Forget FDA. Grocery trade groups to do their own “better-for-you” logos

The Grocery Manufacturers Association (GMA) and the Food Marketing Institute (FMI) are announcing their “Nutrition Keys” plan for front-of-pack (FOP) nutrition labels.  Their member companies have agreed to display calories and percent of saturated fat, trans fat, and sodium, per serving, on the front of product packages.

So far, so good.

But they also will be displaying up to eight “positives,” nutrients that are supposed to be good for you.  They say they will be using some kind of design similar to what some companies are using now, only with “positives” added.

Note: this illustration comes from Mars (the company, not the planet).  It is not what GMA and FMI will necessarily use.

Let me repeat what I wrote last October when GMA and FMI first said they intended to do this:

Forget the consumer-friendly rhetoric.

There is only one explanation for this move: heading off the FDA’s Front-of-Package (FOP) labeling initiatives.

In October, the Institute of Medicine (IOM) released the first of its FDA-sponsored reports on FOP labels.  Based on research on consumer understanding of food labels and other considerations, the IOM committee strongly recommended that FOP symbols only list calories, sodium, trans fat, and saturated fat.

This led William Neuman of the New York Times to summarize the IOM approach as: “Tell us how your products are bad for us.”

GMA and FMI would much rather label their products with all the things that are good about them, like added vitamins, omega-3s, and fiber.  If they have to do negatives, they prefer “no trans fat” or “no cholesterol.”

What they especially do not want is for the FDA to impose “traffic-light” symbols.  These U.K. symbols, you may recall from previous posts, discourage consumers from buying anything labeled in red, and were so strongly opposed by the food industry that they caused the undoing of the British Food Standards Agency.

GMA and FMI, no doubt, are hoping the same thing will happen to the FDA.

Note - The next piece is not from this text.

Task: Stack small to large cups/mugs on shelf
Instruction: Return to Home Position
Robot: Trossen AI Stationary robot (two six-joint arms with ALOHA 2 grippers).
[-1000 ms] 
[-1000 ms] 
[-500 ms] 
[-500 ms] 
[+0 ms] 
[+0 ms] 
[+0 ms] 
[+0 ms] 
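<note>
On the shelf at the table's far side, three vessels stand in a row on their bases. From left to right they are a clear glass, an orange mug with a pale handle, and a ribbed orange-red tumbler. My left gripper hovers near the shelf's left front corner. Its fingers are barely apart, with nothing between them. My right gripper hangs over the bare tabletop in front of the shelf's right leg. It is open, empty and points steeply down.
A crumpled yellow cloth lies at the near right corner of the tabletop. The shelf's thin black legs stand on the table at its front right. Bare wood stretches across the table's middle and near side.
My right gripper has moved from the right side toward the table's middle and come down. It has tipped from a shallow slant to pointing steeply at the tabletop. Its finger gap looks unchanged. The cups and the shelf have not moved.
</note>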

At the moment, the FDA is waiting for the IOM’s second report.  This one, due in a few months, will advise the FDA about what to do about FOP labels—again based on research.  Couldn’t GMA and FMI wait?

From what I’ve been hearing, GMA and FMI could not care less about the IOM or FDA.  This is what they had to do to get member companies to agree.  They say the new labels will go on about 70% of branded products by next year.  They also say they will spend $50 million on public education.

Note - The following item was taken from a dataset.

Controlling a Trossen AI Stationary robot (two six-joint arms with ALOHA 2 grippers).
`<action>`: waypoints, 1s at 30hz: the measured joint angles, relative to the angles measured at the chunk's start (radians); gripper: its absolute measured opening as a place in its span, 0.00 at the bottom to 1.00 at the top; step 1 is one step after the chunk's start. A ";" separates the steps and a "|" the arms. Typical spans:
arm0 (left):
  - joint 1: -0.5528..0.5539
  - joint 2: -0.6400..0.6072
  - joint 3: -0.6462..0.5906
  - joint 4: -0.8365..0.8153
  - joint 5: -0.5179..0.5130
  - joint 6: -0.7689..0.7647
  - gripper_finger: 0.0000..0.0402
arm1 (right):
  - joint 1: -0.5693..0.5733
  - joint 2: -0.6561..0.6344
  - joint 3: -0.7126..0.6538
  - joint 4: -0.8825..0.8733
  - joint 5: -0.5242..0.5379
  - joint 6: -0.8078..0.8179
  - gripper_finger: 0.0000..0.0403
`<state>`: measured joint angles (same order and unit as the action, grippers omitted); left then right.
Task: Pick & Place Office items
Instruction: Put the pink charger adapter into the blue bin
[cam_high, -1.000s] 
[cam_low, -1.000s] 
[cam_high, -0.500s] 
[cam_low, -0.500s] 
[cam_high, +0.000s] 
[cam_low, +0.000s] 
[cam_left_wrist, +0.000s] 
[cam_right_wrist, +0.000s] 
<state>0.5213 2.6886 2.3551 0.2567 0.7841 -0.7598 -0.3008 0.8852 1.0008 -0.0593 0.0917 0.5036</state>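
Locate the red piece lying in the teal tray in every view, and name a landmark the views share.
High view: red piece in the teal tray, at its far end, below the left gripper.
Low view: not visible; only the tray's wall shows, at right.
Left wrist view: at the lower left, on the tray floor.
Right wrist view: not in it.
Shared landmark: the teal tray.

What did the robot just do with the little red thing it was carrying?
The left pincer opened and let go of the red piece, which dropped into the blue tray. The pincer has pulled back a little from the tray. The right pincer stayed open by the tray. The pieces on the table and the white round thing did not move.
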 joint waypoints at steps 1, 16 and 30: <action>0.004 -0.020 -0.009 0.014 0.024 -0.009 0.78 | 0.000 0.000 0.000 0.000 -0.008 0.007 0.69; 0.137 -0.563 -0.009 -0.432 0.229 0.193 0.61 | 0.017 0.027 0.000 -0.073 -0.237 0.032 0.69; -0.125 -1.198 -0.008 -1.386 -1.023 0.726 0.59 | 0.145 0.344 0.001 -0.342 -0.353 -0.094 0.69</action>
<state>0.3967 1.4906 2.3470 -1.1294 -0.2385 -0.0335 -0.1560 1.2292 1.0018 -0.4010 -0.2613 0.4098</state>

How this will play out in practice remains to be seen.  You can bet that plenty of highly processed foods will qualify for “positives,” just like they did with the industry-initiated Smart Choices logo, may it rest in peace.

As I said in October: This move is all the evidence the FDA needs for mandatory FOP labels.   GMA and FMI have just demonstrated that the food industry will not willingly label its processed foods in ways that help the public make healthier food choices.

Let’s hope the GMA/FMI scheme flunks the laugh test and arouses the interest of city and state attorneys general—just as the Smart Choices program did.

The official announcement is coming this afternoon.  Stay tuned.

Addition: Scott Obenshaw, Director of Communications for GMA files the following clarification:

1.)     In addition to the information regarding calories, saturated fat, sodium and total sugars content, the Nutrition Keys icon on some products will display information about two “nutrients to encourage.”  The two nutrients to encourage that may appear on some products as part of the Nutrition Keys icon must come from the following list: potassium, fiber, vitamin A, vitamin C, vitamin D, calcium, iron and also protein.  These “nutrients to encourage” can only be placed on a package if the product has more than 10% of the daily value per serving of the nutrient and meets the FDA requirements for a “good source” nutrient content claim.

2.)     Transfat is not part of the label – only calories, saturated fat, sodium and total sugars content.

Let’s give GMA and FMI lots of credit for replacing the IOM’s recommendation for trans fat with sugars.  Trans fats are heading out of the food supply and consumers want to know about sugars.  So that’s an improvement.  And two positives might not overwhelm the so-called negatives.  But I’m eager to see what the design really looks like and will report as soon as it is released.

Jan 23 2011

My NPR comments on Walmart

I’ve been asked to provide a link to my NPR comments on the Walmart announcementHere it is.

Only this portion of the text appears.